Vurup kırmak bildikleri,
Çalıp çırpmak gördükleri.
Müslimanlık kalmadı bizde,
Fakir halkı düşünen hani nerde ?
Halkım, uyan! Tez silkinip
Idareyi almazsan baştan aşağı,
Seni kasaba götürecekler.
Atacaklar, Vallahiy, yardan aşağı.
Uyan, halkım, geç olmadan,
Günahlardan uzak tut kendini.
Sürü olma, aklını topla başına,
Kaldır bayrağı, yık bendini.
Hainlerin tümünü öldür,
Nasibini geri döndür.
Allah yardımcın olsun!
HALKIM UYAN !
(?)
Devlet iymansızları yapmış başçı,
Onlar da çalışıyor halka karşı.
Halk hasta, nerede hekim ?
Durduğu yerde debeleniyor her kim.
Insanlıkdan uzaklaşmış insan.
Farkı kalmamış sanki hayvandan.
Içki, işret tüketiyor halkı,
Edep haya diye bir şey kalmadı.
Bir ırmak akıyor, yüreklerden dökülüp,
Iyi niyet kaybolup gidiyor, ruhlardan sökülüp.

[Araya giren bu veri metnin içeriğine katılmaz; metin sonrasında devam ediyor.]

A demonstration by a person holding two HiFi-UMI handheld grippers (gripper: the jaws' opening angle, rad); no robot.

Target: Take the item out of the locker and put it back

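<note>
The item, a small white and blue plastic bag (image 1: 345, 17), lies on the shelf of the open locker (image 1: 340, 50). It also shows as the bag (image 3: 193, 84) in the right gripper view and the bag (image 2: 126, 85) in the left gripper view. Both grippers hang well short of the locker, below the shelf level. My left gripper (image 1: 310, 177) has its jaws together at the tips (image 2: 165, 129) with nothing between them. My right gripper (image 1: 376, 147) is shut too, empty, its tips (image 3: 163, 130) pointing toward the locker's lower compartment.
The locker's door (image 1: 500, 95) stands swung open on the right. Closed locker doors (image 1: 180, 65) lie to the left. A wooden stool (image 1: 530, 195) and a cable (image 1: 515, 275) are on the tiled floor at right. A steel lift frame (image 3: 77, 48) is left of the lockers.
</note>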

Ey, zorlukları yenen halkım, uyan!
Gezginci rüzgârlara yem olmadan!
BÖYLEDİR GÖNLÜM
(2-109)
Kaç yıl uğraştılar halkım ile,
Onu başsız, mâneviyatsız etmeye.
Sürdüler Salavka'ya, Sibir'e,
Gönderdiler Bayavut'a, çöllere,
Köle gözüyle baktılar bizlere.
Öz yurdu elimizden almayı denediler,
Hepimizi götürüp kum çöllerine serptiler.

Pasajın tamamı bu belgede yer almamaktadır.